The Museo de los Pintores Oaxaqueños in coordination with Lourdes
Sosa Gallery, Black Coffee Gallery Foundation and private collectors of the
artist Rafael Coronel present the exhibition Retrofutura II. The 43 pieces in the exhibition,
including oils, acrylics and bronze sculptures, which were previously displayed
in the tribute exhibition on the occasion of his 80th birthday by the Palace
Museum of Fine Arts in Mexico City.
Rafael Coronel was born in 1931 in Zacatecas and is younger
brother of the painter and sculptor Pedro Coronel and son-in-law of Diego
Rivera (1886-1957). He well
represents the Ruptura (Rupture) movement in Mexico, also known as Nueva
Presencia (New Presence). The movement consisted of a shift away from heroic
Muralism toward a more traditional way of art. Coronel created paintings that
lacked the forceful social statements of the Muralists' works. Coronel's
paintings are ambiguous and suggest that man's efforts to control his destiny
are futile. His paintings of old men and women, isolated and floating in
nebulous space, have a melancholic sobriety, and include faces from the past
great masters, often floating in a diffuse haze. His paintings contain echoes of Goya and José Clemente
Orozco and achieve dramatic effects through a skilful use of chiaroscuro (an Italian term which literally means light-dark)
and tenebrist effects (from the Italian word "tenebroso" meaning dark
describes a style of painting characterized by deep shadows and distinct
contrast between light and dark). The psychology of the characters is captured
with accuracy, and their appearance is carefully depicted, but the background
in which they appear imbues them with an air of timelessness.

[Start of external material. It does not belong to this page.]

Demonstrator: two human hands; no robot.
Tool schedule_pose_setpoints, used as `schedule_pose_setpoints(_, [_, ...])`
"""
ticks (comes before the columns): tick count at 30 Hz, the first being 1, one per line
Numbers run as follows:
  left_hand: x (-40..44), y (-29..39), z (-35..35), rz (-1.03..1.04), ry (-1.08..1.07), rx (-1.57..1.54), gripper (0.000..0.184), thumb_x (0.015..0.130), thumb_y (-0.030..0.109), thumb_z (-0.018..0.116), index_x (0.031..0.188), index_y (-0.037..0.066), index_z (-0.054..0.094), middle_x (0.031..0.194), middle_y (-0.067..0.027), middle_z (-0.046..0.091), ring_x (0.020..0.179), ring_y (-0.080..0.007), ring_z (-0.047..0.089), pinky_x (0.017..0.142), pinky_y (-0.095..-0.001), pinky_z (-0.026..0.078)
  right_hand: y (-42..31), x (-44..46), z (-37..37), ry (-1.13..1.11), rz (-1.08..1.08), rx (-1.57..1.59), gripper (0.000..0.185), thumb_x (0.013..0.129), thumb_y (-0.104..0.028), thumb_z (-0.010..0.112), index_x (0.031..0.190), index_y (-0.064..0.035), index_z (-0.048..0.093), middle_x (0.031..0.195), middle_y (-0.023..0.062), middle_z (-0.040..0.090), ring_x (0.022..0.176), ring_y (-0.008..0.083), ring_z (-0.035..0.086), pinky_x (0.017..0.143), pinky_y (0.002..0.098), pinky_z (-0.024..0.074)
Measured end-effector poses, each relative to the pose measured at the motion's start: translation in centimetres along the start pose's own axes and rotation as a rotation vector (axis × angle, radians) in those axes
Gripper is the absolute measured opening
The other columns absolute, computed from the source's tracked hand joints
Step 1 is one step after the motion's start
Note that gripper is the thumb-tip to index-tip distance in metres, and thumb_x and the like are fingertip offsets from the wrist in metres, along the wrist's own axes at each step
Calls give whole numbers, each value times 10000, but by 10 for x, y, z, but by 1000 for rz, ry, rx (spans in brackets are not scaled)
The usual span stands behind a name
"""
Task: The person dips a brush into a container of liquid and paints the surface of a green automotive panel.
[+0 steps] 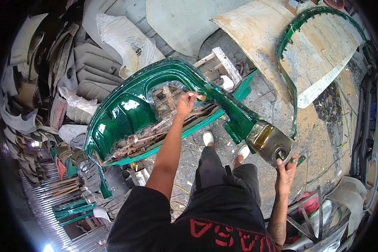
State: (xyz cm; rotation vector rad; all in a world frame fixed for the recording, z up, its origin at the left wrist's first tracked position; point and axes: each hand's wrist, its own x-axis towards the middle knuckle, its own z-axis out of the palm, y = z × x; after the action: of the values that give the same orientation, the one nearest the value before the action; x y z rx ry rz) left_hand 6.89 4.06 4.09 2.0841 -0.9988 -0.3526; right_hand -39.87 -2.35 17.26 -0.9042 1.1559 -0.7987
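A large glossy green moulded part (130,105) lies in front of me, its long narrow end reaching toward the right. Over its inner edge, my left hand (186,103) is closed on a brush (200,97), whose bristles are close to the green surface. My right hand (287,170) grips the rim of a cut-open container (273,140) with amber liquid inside. The container sits at the narrow end of the part and hides some of it. Rough fibre edges and wooden pieces show within the part's opening.
Stacked grey shells (92,69) and plastic wrapping (122,40) lie at the left. A curved green strip (286,77) rests over a stained board (256,38) at upper right. Metal frames (311,218) stand at lower right. A yellow hose (178,206) is by my legs.
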Motion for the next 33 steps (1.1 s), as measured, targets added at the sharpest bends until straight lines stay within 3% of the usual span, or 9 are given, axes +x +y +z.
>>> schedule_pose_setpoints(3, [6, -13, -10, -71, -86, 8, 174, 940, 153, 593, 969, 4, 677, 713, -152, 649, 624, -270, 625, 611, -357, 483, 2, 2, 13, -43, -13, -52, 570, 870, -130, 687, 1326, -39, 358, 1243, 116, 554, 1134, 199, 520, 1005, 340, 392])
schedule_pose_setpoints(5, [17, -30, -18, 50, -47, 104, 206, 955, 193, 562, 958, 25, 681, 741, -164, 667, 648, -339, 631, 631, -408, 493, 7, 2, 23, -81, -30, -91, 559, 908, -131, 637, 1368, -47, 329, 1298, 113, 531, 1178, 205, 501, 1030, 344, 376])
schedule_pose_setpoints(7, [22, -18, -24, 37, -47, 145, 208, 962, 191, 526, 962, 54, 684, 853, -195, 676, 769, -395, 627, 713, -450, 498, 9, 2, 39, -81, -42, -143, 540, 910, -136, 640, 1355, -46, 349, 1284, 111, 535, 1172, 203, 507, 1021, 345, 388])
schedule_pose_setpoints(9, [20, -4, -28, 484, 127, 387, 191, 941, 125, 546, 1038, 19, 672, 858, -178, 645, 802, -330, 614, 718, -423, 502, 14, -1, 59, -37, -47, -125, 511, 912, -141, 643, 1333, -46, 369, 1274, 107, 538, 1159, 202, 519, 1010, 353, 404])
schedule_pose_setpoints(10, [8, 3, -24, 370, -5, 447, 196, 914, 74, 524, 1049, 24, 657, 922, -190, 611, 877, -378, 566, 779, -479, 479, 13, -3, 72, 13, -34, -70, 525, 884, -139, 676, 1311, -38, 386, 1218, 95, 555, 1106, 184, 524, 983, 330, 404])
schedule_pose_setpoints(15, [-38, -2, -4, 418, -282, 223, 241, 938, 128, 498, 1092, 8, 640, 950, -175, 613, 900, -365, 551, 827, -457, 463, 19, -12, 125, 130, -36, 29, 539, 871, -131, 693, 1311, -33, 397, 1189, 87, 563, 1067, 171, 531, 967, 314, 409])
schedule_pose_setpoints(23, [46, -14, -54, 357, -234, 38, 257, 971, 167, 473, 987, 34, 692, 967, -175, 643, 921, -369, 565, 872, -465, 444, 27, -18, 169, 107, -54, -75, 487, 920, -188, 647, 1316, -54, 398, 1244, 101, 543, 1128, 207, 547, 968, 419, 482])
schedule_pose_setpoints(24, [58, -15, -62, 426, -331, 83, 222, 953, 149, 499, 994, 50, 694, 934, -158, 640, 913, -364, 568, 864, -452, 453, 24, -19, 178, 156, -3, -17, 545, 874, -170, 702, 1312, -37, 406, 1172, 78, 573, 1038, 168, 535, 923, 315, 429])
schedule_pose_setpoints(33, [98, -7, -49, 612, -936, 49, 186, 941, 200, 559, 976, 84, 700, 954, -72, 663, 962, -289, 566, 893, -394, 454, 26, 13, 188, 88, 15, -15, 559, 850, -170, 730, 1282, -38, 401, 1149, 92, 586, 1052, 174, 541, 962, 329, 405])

The vocation of being a painter was something hereditary for
Rafael. His grandfather used to decorate churches. When his father told him
that pedro, his brother, was studying to become a painter in Mexico city, he
though it was one of the greatest wastes of time, because painters got no money
from painting, even the greatest painters in Mexico had to appeal to other
jobs. When Rafael went to Mexico City
he wanted to be a soccer player but after he arrived he became interested in
architecture. In 1952 he won a scholarship in a painting contest with a work
done with crayons.
He has also assembled in Zacatecas, in the restored convent of
San Francisco, an important collection of masks from all over Mexico. He has lived in the city of Cuernavaca
since 1981. For more pictures from the exhibition please visit my picasa web album.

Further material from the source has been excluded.